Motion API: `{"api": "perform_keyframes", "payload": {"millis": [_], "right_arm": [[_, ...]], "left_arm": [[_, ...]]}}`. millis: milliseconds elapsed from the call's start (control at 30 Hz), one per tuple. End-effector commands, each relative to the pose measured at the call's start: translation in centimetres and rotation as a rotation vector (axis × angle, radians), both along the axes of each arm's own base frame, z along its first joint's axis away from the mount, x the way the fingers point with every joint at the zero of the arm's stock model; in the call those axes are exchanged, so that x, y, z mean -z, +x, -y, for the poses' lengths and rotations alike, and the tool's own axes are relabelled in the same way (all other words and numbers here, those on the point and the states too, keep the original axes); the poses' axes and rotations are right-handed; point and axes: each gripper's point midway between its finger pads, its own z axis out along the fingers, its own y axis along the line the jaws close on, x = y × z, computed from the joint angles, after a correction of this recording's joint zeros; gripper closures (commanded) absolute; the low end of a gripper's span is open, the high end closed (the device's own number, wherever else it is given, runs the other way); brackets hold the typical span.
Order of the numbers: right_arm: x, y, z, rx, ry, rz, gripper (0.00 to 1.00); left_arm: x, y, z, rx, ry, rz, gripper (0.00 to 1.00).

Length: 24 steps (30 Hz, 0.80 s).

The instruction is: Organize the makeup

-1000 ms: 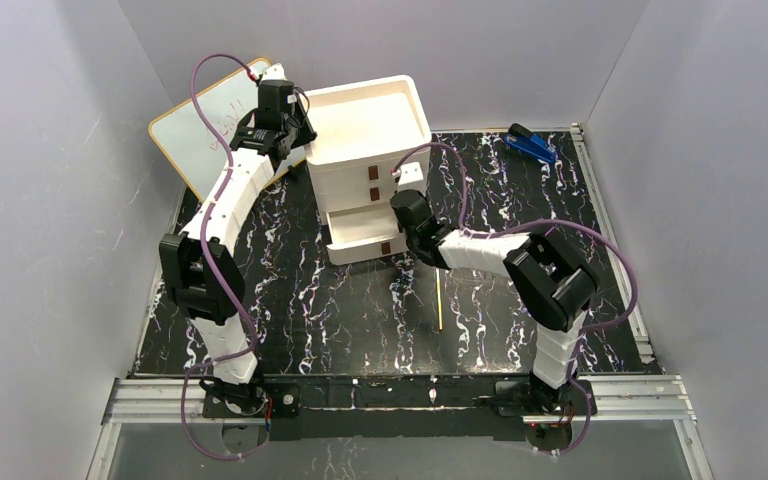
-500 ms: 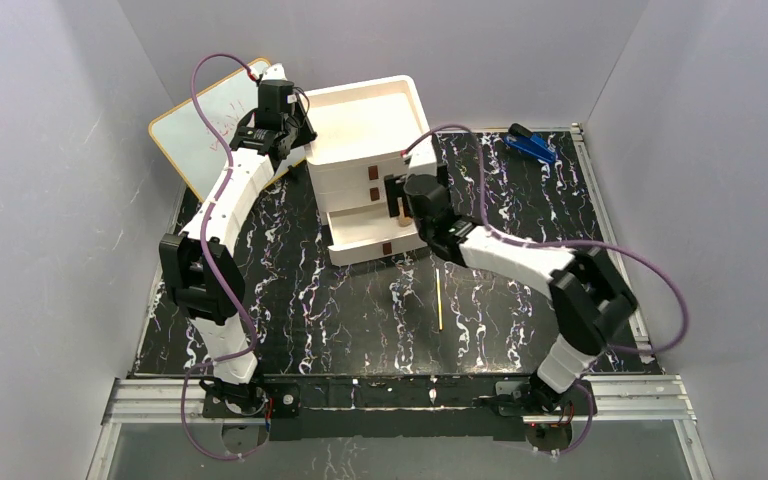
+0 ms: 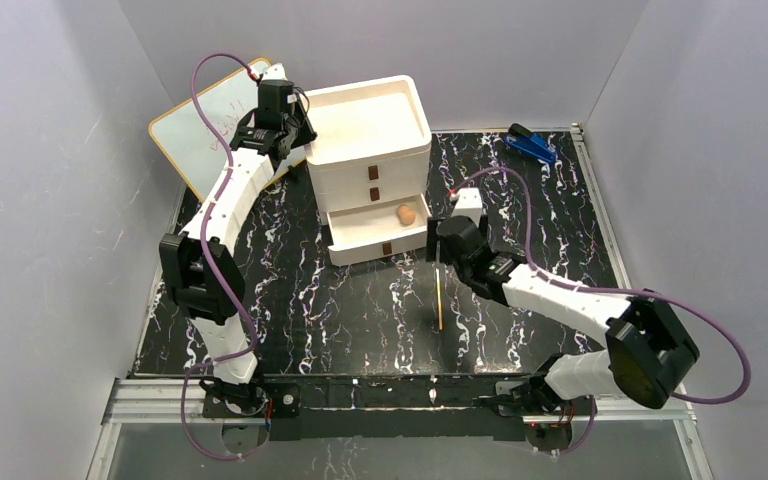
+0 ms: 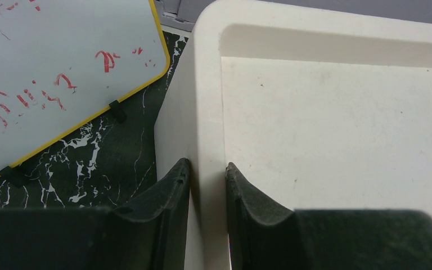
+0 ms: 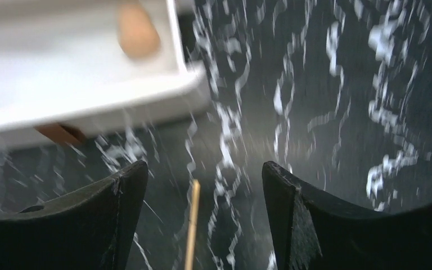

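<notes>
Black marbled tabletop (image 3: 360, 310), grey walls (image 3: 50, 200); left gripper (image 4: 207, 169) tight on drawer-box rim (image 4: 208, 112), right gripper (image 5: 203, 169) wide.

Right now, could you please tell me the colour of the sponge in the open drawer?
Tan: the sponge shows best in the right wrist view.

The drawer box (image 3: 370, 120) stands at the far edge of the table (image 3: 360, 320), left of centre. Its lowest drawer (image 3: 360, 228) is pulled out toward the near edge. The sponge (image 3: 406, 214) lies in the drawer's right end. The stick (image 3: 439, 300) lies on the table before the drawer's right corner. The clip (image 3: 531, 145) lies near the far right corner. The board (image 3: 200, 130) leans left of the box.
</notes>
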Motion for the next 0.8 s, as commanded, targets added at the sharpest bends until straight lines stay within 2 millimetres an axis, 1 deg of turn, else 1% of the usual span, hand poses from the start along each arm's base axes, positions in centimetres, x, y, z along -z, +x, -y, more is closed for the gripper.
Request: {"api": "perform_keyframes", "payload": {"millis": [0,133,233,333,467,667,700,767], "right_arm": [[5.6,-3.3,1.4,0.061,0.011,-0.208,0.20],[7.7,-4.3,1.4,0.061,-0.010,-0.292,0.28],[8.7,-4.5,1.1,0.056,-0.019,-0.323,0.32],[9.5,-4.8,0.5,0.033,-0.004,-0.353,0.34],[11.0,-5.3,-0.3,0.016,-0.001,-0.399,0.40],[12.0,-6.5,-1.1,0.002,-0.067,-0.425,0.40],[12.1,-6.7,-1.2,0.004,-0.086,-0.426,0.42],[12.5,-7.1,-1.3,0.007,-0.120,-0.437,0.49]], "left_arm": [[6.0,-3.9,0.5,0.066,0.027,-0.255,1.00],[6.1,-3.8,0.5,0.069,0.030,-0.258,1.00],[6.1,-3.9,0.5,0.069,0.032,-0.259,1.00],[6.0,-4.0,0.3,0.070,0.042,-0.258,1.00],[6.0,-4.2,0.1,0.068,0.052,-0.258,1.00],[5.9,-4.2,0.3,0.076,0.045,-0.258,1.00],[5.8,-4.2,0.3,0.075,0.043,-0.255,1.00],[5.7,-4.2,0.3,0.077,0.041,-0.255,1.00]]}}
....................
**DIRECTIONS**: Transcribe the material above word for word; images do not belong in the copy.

**YOUR RESPONSE**:
Motion API: `{"api": "perform_keyframes", "payload": {"millis": [_], "right_arm": [[_, ...]], "left_arm": [[_, ...]]}}`. millis: milliseconds elapsed from the call's start (control at 30 Hz), one per tuple. End-effector commands, each relative to the pose measured at the call's start: translation in centimetres and rotation as a rotation vector (axis × angle, radians), both along the axes of each arm's own base frame, z along its first joint's axis away from the mount, x the way the fingers point with every joint at the zero of the arm's stock model; in the call those axes are exchanged, so that x, y, z mean -z, +x, -y, for the poses' lengths and rotations alike, and the tool's own axes are relabelled in the same way (all other words and numbers here, those on the point and the states too, keep the original axes); the poses' axes and rotations are right-handed; point and axes: each gripper's point midway between its finger pads, its own z axis out along the fingers, its own y axis along the line the jaws close on, x = y × z, computed from the joint angles, after a correction of this recording's joint zeros; gripper closures (commanded) absolute; the low end of a gripper's span is open, the high end closed (the device's own number, wherever else it is given, runs the other way); brackets hold the typical span.
Order of the numbers: right_arm: x, y, z, rx, ry, rz, gripper (0.00 to 1.00); left_arm: x, y, z, rx, ry, rz, gripper (0.00 to 1.00).

Length: 24 steps (30 Hz, 0.80 s).

The instruction is: Organize the makeup

-1000 ms: 
-500 ms: 
+0 ms: 
+0 ms: 
+0 ms: 

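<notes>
Black marbled tabletop (image 3: 360, 310), grey walls (image 3: 50, 200); left gripper (image 4: 207, 169) tight on drawer-box rim (image 4: 208, 112), right gripper (image 5: 203, 169) wide.

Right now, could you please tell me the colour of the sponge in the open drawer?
Tan: the sponge shows best in the right wrist view.

The drawer box (image 3: 370, 120) stands at the far edge of the table (image 3: 360, 320), left of centre. Its lowest drawer (image 3: 360, 228) is pulled out toward the near edge. The sponge (image 3: 406, 214) lies in the drawer's right end. The stick (image 3: 439, 300) lies on the table before the drawer's right corner. The clip (image 3: 531, 145) lies near the far right corner. The board (image 3: 200, 130) leans left of the box.
</notes>
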Motion for the next 0.8 s, as commanded, targets added at the sharpest bends until straight lines stay within 2 millimetres an axis, 1 deg of turn, else 1% of the usual span, hand poses from the start along each arm's base axes, positions in centimetres, x, y, z along -z, +x, -y, more is closed for the gripper.
Request: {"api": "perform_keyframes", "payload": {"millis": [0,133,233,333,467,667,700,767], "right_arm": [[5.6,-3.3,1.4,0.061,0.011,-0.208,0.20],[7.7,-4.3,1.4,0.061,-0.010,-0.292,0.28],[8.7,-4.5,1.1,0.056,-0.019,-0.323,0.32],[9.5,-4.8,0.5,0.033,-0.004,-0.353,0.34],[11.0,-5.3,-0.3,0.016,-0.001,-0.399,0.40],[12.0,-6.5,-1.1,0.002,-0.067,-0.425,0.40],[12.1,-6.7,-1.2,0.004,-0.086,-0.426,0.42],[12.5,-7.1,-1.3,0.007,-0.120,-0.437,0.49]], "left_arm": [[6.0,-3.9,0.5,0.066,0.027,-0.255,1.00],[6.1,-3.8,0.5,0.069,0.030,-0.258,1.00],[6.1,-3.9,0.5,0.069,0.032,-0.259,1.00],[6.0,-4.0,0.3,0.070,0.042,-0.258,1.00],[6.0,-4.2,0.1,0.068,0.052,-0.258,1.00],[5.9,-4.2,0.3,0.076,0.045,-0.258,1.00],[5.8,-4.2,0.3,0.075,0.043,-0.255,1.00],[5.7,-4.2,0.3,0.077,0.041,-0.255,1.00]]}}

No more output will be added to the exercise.